Why does sign-magnitude have “negative zero”?
Because 00000000 (sign=0, magnitude=0) = +0 AND 10000000 (sign=1, magnitude=0) = -0. Mathematically the same value but distinct bit patterns. Same problem in one’s complement (00000000 = +0, 11111111 = -0). Two’s complement avoids this: only one zero (00000000), and the extra bit pattern gets allocated to the most-negative value (e.g., 8-bit two’s complement range is -128 to 127, NOT -127 to 127).
Why does the bit width matter?
For two’s complement and one’s complement, the MSB IS the sign – so width determines which bit is “the sign”. 1111 in 4-bit two’s complement = -1, but in 8-bit (after left-padding to 00001111) = 15. Without an explicit width, the tool auto-detects from input length.

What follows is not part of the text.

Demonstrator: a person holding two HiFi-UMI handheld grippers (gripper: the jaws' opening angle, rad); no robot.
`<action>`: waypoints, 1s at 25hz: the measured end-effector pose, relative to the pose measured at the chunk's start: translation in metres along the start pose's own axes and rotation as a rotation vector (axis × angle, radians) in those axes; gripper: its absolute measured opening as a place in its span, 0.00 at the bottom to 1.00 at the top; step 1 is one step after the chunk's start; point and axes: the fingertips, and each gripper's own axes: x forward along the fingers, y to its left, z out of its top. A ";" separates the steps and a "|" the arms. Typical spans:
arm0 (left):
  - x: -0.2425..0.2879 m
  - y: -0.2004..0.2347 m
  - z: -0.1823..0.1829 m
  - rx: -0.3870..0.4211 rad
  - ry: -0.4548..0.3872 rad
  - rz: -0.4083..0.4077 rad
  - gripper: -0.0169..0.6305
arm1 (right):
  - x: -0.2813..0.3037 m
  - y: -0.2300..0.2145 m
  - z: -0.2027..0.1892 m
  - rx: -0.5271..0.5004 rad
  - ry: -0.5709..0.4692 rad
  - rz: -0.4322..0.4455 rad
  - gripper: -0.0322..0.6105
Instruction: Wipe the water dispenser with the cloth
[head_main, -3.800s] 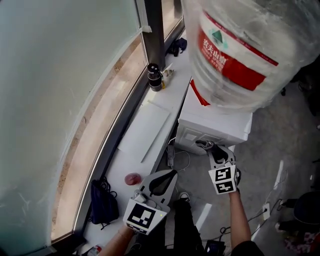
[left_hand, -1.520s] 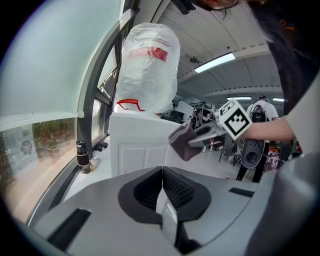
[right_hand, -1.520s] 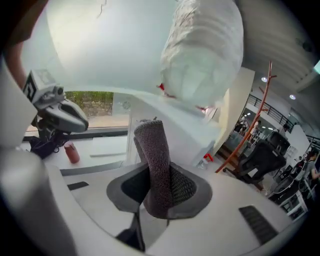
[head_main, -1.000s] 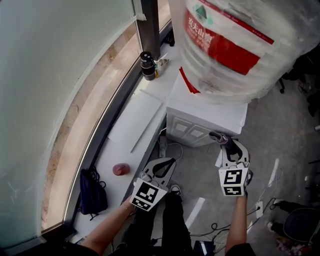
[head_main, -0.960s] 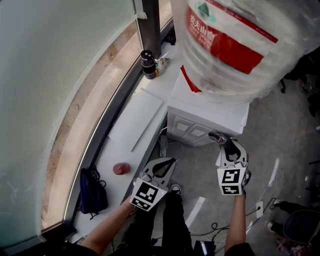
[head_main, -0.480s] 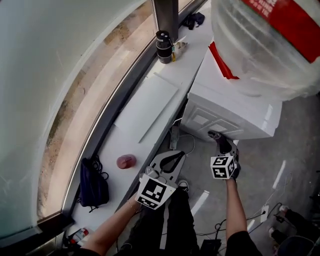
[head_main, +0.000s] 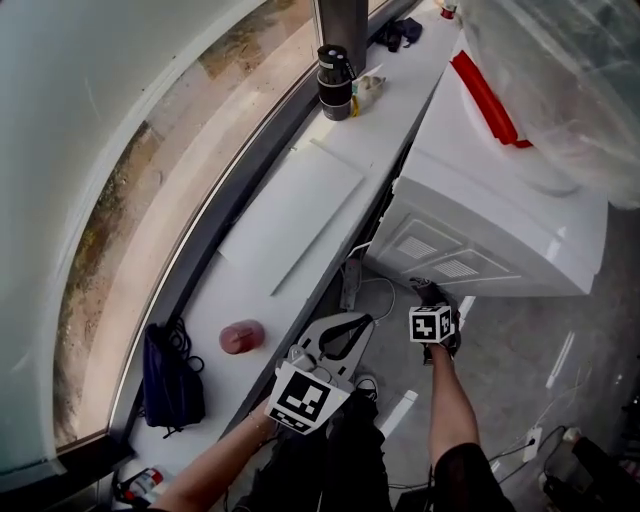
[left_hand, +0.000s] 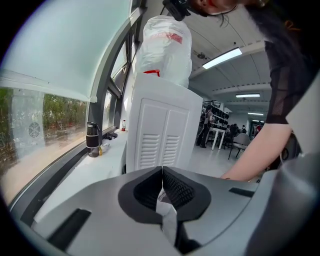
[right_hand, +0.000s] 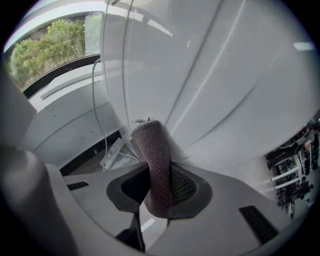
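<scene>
Lower on the water dispenser (head_main: 500, 215) now, my right gripper (head_main: 428, 294) pinches the cloth (right_hand: 152, 160). Nearby, my left gripper (head_main: 346, 330) is pressed together

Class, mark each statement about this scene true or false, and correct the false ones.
1. The right tool is closed on a cloth. True.
2. The left tool has its jaws wide apart. False: they are together, with nothing between them.
3. A dark flask stands on the window ledge. True.
4. The small red object sits on top of the water dispenser. False: it lies on the window ledge, beside the dispenser.
</scene>
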 end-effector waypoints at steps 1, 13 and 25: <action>0.000 0.000 -0.002 0.000 0.004 0.002 0.05 | 0.002 -0.001 -0.004 0.016 0.015 -0.001 0.21; -0.037 -0.029 0.070 0.016 0.018 -0.051 0.05 | -0.149 -0.025 0.026 0.017 -0.155 0.135 0.21; -0.125 -0.040 0.165 0.055 0.019 -0.073 0.05 | -0.401 -0.023 0.103 0.216 -0.419 0.234 0.21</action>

If your binary string is missing leading zeros that should be there, the auto-detection misinterprets – that’s when you override to 8/16/32.
What’s the range at each bit width?
Two’s complement: -2^(N-1) to 2^(N-1)-1. So 8-bit: -128 to 127; 16-bit: -32,768 to 32,767. Sign-magnitude: -(2^(N-1)-1) to 2^(N-1)-1. 8-bit: -127 to 127 (note: only 256 distinct values, one of which is -0). One’s complement: same range as sign-magnitude, also with negative zero. Negabinary: depends on bit count, with an asymmetric range like 4-bit -10 to 5. For practical work, stick with two’s complement.

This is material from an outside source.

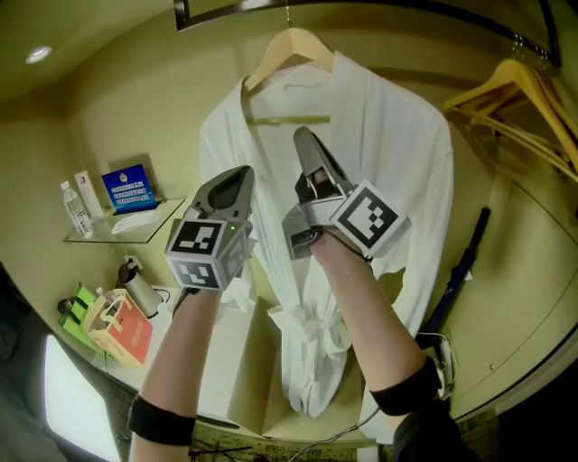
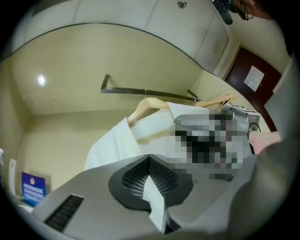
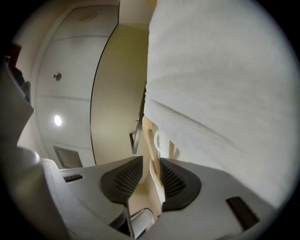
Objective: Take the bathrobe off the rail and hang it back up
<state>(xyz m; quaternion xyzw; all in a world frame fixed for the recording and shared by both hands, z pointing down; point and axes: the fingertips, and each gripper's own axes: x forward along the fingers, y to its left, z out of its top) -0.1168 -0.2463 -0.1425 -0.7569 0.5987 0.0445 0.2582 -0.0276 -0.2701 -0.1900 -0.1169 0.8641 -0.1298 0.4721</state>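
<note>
A white bathrobe (image 1: 388, 135) hangs on a wooden hanger (image 1: 289, 45) from the dark rail (image 1: 271, 7) at the top. My left gripper (image 1: 239, 176) is at the robe's left front edge, shut on a thin fold of its white cloth (image 2: 154, 201). In the left gripper view the hanger (image 2: 147, 105) and rail (image 2: 145, 91) lie beyond it. My right gripper (image 1: 302, 135) points up just under the hanger's crossbar. Its jaws stand apart around a pale strip (image 3: 157, 185), wood or robe edge, that lies against the right pad only. Robe cloth (image 3: 220, 70) fills that view's right.
Empty wooden hangers (image 1: 515, 90) hang at the right end of the rail. A dark umbrella (image 1: 461, 271) leans at the right wall. At left are a glass shelf (image 1: 90, 236) with water bottles, a kettle (image 1: 140, 289) and a paper bag (image 1: 122, 329).
</note>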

How are multi-value inputs handled?
Split on newlines, commas, or semicolons. Each value validated independently – invalid ones get an inline error marker like # Line 3 "abc": ERROR - Contains non-binary characters while valid ones decode normally. Stats card shows total decoded vs total errors. With “Show decoding steps” enabled, each result is a multi-line walkthrough; otherwise one-line per input.
Is my data secure?
Yes. All decoding happens in your browser using native BigInt arithmetic. Binary strings (no matter how long) never leave your device. Output download generated and offered locally.